Of the entries below, return exactly those lines that fall between the one containing "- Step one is" and the one containing "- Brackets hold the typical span", the two end lines included.

**Source records**
——————

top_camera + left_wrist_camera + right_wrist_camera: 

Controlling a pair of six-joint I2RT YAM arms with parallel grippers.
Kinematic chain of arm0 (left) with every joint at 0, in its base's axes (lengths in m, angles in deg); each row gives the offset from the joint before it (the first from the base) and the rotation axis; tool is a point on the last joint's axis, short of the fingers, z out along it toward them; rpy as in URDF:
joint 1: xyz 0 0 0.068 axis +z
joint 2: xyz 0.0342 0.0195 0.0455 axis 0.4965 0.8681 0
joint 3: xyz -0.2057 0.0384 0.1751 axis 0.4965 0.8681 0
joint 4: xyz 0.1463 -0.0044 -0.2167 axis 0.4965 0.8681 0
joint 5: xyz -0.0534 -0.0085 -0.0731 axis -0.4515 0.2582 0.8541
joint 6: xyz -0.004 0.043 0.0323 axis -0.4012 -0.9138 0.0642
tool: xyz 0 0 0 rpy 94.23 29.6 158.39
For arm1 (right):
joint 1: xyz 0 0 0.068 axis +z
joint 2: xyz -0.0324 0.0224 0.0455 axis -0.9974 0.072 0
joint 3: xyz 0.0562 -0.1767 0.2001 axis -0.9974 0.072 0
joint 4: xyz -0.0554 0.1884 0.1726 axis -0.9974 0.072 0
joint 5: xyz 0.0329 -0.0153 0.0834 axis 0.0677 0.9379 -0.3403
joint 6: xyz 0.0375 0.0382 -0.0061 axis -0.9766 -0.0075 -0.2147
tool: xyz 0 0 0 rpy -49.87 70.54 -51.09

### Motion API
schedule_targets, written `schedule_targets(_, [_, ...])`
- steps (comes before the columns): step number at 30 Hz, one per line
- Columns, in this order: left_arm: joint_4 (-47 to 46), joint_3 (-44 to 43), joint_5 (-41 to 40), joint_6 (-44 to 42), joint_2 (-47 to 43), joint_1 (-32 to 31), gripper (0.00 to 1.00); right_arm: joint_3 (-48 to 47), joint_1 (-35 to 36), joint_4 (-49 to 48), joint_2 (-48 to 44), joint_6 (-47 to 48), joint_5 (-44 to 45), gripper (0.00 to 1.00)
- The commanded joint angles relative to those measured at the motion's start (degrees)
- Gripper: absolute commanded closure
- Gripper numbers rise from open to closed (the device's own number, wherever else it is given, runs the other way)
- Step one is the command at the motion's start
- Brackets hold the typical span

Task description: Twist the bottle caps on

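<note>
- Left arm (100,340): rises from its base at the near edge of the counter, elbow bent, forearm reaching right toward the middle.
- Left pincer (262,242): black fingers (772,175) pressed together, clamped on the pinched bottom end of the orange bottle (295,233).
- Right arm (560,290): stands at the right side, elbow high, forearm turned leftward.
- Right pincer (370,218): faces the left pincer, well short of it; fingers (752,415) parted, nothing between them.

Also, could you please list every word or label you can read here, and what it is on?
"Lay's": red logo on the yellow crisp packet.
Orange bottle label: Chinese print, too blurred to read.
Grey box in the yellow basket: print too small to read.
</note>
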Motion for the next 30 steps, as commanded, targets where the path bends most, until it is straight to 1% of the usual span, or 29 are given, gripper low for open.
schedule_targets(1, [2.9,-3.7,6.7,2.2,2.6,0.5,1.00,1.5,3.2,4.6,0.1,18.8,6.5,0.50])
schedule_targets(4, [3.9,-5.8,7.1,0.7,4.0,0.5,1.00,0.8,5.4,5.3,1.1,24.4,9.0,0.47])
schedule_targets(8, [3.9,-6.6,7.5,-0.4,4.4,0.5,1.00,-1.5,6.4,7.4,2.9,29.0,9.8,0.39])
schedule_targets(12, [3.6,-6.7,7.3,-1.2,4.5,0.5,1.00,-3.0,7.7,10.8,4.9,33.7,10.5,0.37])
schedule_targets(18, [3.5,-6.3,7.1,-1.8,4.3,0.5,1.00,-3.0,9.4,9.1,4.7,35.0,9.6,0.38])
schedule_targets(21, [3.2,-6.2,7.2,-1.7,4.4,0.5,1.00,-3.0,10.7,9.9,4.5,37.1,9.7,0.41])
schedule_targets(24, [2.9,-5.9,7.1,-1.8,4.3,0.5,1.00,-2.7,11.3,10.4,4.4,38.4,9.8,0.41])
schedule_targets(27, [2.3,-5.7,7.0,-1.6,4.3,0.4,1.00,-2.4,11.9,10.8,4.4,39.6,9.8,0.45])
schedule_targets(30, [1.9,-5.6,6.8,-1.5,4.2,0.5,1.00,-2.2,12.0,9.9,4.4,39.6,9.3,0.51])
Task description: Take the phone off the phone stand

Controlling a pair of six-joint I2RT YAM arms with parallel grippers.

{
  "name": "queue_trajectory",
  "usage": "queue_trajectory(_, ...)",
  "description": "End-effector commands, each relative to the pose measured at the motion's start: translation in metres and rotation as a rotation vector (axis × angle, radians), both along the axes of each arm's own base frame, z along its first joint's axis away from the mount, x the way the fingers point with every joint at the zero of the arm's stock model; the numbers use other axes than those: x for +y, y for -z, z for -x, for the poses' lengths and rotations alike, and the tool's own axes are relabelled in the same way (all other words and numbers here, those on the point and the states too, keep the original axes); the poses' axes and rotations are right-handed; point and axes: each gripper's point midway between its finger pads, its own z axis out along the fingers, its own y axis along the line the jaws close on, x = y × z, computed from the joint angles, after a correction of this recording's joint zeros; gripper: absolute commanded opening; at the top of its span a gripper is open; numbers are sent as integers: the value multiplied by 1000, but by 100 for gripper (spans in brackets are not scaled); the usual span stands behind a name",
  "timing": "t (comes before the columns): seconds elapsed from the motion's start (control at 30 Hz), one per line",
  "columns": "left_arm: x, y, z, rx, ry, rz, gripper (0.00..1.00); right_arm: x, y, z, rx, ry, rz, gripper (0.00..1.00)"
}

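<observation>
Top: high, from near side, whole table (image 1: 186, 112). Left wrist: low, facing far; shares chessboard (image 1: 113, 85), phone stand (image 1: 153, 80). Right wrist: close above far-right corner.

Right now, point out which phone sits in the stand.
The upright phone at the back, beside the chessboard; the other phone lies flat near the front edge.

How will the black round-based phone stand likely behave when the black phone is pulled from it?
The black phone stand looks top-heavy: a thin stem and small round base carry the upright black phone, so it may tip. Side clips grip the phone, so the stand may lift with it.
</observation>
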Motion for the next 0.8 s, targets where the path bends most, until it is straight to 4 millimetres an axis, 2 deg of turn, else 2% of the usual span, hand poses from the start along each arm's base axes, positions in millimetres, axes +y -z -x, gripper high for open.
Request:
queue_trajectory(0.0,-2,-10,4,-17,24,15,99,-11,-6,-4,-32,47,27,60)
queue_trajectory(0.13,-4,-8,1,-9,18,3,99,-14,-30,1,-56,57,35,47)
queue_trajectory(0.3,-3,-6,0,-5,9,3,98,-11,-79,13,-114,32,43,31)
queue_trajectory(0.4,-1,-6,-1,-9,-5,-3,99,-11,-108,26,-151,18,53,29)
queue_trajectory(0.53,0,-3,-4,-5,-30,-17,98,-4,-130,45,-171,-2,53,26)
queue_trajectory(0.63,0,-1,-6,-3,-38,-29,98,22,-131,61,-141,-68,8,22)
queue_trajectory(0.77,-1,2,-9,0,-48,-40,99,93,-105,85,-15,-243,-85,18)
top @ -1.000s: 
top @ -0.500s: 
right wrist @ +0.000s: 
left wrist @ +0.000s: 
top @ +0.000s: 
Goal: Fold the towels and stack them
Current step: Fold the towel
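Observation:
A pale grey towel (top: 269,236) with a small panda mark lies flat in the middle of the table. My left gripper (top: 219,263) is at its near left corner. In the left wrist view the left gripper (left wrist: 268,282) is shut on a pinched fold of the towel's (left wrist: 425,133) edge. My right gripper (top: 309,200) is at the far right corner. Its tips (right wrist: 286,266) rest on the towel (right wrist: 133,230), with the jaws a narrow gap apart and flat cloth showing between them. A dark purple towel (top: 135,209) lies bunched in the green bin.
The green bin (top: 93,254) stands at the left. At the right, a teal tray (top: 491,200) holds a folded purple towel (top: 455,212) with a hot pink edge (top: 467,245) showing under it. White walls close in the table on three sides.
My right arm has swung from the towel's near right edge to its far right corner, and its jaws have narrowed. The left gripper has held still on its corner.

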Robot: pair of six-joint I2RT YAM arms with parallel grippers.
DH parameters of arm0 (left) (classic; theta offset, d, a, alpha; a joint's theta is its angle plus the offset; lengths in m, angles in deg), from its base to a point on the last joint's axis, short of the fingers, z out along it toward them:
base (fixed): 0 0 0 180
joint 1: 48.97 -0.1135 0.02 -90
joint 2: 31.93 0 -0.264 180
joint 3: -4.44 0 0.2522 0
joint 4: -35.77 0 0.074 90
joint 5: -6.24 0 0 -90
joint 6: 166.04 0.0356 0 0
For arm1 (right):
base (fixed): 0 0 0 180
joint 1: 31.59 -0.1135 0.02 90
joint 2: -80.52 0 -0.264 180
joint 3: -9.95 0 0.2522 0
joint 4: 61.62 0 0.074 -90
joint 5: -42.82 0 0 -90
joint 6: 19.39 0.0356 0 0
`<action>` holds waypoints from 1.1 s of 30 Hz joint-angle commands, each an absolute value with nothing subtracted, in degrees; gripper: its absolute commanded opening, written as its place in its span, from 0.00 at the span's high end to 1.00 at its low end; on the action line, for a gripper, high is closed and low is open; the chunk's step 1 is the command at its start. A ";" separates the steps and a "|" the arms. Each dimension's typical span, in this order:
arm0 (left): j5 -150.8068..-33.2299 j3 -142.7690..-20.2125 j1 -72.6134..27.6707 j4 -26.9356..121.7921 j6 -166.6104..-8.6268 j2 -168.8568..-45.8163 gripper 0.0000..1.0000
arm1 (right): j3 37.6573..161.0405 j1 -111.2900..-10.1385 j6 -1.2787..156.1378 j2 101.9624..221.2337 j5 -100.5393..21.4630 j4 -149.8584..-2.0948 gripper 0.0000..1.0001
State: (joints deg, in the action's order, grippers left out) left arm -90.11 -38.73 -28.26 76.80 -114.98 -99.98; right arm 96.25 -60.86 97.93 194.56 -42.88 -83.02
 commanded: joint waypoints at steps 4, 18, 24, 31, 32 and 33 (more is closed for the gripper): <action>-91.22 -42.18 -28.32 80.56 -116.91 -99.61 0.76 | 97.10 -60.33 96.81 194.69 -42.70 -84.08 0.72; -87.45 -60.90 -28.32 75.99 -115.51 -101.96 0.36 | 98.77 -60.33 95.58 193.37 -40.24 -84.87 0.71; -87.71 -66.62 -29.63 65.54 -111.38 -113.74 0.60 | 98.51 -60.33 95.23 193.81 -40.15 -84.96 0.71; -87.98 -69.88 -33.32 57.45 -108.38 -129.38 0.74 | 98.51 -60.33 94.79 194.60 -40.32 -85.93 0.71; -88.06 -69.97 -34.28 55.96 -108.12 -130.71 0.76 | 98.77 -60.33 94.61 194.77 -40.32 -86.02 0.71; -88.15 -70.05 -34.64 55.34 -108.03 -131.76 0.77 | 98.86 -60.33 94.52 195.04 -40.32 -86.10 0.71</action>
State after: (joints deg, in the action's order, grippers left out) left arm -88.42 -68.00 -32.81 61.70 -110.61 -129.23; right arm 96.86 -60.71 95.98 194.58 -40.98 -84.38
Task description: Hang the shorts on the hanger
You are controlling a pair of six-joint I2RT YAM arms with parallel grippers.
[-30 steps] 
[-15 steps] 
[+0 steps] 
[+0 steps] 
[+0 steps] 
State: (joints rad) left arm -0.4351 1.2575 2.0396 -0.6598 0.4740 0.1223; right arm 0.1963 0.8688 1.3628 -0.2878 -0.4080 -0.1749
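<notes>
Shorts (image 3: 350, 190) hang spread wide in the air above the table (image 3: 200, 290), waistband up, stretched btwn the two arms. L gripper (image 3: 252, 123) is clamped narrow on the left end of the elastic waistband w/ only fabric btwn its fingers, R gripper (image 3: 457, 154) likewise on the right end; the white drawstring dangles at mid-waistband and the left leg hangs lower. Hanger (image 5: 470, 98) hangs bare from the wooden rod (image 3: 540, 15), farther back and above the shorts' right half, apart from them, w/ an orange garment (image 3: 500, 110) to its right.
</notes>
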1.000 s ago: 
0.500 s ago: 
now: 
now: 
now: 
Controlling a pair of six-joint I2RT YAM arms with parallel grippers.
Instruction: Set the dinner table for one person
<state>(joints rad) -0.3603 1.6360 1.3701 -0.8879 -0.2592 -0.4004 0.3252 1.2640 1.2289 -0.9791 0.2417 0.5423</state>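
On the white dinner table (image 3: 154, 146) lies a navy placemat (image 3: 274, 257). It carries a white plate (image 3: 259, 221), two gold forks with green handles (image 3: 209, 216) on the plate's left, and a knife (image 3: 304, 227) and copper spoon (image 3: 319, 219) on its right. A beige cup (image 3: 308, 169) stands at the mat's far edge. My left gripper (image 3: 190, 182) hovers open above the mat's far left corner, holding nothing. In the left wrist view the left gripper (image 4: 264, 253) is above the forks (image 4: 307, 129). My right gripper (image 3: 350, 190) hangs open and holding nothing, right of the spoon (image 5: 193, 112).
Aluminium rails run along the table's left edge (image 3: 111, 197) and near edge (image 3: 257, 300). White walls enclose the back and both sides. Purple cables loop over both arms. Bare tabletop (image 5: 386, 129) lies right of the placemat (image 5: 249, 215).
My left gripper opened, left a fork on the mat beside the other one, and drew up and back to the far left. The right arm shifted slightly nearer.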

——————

**ANSWER BELOW**
- Step one is the command at the motion's start
- Brackets hold the typical span

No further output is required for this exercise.